WASHINGTON — The Treasury Department said it would raise $7.6 billion in the sale of its remaining shares of American International Group Inc., ending the controversial bailout of the insurance giant with a $22.7-billion profit.
The department agreed Tuesday to sell its remaining 234 million shares in AIG, which represented 15.9% of the company, for $32.50 each. The offering is expected to be completed Friday.
The sale, in effect, closes the books on a bailout that, at its height, left the government pledging more than $182 billion in taxpayer funds to rescue the firm in return for owning 92% of its shares.
"The closing of this transaction will mark the full resolution of America's financial support of AIG — with a profit to taxpayers of $22.7 billion to date," AIG Chief Executive Robert Benmosche wrote in an email to company employees Tuesday.
"It marks one of the most extraordinary — and what many believed to be the most unlikely — turnarounds in American business history," Benmosche wrote.
Despite the bailout's profit, critics note the huge toll it took on public confidence in the financial system and the precedent it helped set for government intervention to protect companies deemed too big to fail.
"The bailout was an enormous cost to this country," said Phil Angelides, who headed the government's Financial Crisis Inquiry Commission.
Since 2008, AIG has been selling assets to raise money to repay the government and stabilize the company's finances.
Bad bets on the housing market brought AIG to the brink of bankruptcy in September of that year, helping fuel the financial crisis and drawing an unprecedented effort by the Federal Reserve and the Treasury Department to keep the company afloat.

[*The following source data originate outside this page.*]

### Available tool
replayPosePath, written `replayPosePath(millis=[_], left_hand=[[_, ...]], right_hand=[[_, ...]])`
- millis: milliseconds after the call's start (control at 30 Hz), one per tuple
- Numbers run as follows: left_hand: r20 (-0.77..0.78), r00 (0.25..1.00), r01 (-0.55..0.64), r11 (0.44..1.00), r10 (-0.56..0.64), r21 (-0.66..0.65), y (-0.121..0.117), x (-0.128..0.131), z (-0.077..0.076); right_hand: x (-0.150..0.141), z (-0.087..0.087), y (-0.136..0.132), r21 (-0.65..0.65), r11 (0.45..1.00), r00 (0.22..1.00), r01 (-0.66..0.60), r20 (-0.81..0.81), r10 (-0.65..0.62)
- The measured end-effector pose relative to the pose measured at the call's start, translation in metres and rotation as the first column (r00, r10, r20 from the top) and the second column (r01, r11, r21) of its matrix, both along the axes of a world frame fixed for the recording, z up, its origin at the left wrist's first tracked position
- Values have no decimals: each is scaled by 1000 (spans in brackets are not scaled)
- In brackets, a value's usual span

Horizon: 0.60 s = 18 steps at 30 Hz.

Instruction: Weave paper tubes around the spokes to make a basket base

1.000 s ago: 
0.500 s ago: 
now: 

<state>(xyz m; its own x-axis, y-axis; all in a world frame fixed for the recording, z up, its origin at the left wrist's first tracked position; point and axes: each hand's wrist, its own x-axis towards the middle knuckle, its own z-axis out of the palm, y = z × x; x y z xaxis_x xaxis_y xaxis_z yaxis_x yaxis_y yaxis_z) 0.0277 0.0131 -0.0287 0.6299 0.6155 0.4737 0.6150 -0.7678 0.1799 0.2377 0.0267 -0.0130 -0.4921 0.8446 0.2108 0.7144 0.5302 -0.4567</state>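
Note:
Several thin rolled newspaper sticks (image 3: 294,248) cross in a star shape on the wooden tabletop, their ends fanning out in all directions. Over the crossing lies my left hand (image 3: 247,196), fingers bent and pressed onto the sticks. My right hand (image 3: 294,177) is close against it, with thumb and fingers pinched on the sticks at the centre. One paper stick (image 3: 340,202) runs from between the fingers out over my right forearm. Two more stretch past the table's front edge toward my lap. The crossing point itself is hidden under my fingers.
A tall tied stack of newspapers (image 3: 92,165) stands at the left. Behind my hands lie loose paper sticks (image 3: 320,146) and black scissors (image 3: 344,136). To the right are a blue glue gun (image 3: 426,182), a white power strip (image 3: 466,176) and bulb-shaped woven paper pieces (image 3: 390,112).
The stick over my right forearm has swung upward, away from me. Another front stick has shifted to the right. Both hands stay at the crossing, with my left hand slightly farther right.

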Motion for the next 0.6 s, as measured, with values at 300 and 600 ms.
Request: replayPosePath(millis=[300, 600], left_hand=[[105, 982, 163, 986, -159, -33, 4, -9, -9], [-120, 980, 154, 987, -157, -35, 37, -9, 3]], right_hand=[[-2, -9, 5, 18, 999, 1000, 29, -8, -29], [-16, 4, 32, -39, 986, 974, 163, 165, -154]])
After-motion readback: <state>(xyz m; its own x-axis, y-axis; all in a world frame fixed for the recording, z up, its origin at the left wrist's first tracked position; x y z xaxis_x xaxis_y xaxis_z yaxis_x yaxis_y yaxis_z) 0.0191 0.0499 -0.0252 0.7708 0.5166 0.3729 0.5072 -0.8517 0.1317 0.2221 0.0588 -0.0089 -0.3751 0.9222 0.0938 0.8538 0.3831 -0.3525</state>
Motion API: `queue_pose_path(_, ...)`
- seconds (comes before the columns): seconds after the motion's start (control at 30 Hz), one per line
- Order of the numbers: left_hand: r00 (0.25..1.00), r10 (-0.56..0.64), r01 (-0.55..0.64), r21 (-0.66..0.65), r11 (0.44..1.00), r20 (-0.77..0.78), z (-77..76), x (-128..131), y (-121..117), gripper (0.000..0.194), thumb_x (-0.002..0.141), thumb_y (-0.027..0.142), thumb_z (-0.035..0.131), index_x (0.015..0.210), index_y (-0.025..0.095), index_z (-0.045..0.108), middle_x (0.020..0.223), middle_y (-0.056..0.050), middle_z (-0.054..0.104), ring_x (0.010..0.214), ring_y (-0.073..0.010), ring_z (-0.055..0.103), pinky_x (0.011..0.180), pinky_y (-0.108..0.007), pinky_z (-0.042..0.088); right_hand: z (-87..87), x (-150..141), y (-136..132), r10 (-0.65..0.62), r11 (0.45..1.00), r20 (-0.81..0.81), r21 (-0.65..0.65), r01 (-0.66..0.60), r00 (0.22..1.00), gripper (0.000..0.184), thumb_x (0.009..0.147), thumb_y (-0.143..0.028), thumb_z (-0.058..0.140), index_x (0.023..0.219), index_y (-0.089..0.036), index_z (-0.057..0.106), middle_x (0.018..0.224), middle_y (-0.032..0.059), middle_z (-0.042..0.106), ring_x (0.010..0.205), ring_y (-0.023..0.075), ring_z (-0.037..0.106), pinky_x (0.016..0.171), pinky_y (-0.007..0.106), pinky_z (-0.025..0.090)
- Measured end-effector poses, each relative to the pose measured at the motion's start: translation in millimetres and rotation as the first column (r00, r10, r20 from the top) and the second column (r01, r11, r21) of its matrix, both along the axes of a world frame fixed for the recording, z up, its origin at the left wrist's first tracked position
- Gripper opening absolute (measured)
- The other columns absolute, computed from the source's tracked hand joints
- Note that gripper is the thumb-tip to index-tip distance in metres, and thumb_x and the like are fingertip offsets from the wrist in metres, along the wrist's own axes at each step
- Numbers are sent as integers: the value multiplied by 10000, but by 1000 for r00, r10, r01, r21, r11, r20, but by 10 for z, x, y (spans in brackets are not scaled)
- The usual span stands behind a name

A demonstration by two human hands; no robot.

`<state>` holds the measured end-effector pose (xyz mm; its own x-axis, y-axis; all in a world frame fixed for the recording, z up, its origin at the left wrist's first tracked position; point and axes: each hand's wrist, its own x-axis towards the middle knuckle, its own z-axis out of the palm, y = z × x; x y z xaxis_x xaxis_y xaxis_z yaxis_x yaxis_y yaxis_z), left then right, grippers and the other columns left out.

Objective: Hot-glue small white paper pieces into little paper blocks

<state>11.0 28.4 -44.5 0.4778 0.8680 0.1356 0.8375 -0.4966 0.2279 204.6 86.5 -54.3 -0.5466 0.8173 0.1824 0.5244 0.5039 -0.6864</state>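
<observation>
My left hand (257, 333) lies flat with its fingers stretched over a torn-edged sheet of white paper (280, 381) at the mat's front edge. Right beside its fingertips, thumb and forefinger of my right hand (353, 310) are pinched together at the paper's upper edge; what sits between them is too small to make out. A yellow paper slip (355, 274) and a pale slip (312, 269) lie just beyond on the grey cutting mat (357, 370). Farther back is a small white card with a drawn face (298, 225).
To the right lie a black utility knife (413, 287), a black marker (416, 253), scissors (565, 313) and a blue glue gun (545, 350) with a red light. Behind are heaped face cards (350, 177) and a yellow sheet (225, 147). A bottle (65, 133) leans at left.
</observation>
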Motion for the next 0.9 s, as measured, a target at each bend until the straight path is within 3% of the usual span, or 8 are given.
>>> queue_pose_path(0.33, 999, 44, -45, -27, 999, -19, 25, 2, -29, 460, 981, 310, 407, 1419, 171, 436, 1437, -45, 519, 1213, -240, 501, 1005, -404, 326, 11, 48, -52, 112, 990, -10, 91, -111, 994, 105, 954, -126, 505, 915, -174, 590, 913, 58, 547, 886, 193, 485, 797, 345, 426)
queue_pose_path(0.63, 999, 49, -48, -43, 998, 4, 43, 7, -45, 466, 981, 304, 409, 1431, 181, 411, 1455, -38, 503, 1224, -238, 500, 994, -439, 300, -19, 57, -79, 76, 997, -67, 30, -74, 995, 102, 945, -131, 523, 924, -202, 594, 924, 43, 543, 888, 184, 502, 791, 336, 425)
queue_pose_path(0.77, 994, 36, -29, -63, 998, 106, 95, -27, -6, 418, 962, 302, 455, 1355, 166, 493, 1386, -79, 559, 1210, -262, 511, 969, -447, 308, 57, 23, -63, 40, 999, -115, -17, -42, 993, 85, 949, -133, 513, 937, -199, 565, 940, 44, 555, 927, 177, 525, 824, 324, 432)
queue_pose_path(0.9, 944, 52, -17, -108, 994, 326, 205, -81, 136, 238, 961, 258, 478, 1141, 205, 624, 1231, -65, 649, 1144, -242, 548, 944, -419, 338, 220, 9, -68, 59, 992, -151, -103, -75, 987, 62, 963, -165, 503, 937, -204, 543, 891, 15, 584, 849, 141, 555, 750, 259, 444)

The bailout was the single largest of the crisis and fueled outrage and resentment from the public, Congress and government officials. Fed Chairman Ben S. Bernanke said no single episode involving the near meltdown of the financial system made him more angry than having to help bail out AIG after its risky behavior.
AIG ended up using about $125 billion of the money promised to it. After the company was stabilized, the Fed and the Treasury Department began the long process of unwinding the complex bailout.
"Since the financial crisis, AIG has undertaken a dramatic restructuring effort, which put it in a stronger position to repay taxpayers," the Treasury Department said in a statement Tuesday. "The size of the company has been cut nearly in half as it sold non-core assets and focused on its core insurance operations."
The improvements — AIG's stock price is up 44% this year, gaining $1.90 to $35.26 on Tuesday — enabled the government to end the bailout more quickly than expected.
In August, the Federal Reserve Bank of New York sold the last of the asset-backed securities it acquired from AIG as part of the bailout. The Fed turned a profit of $17.7 billion on its part of the complex bailout.
The Treasury Department began selling its shares of the company in early 2011.
This week's sale will lead to a $5-billion profit, the department said. The Treasury Department will continue to hold warrants to buy about 2.7 million shares of AIG stock, and selling those warrants could generate more money.
"No taxpayer should be pleased that the government had to rescue this company, but all taxpayers should be pleased with [the] announcement, ending the largest of the government's financial industry bailouts with a profit to the Treasury Department," said James Millstein, a former Treasury official who oversaw AIG's restructuring from 2009 to 2011.
"The people of AIG who worked hard the past four years to repay the taxpayers' investment should be very proud of this accomplishment," Millstein said.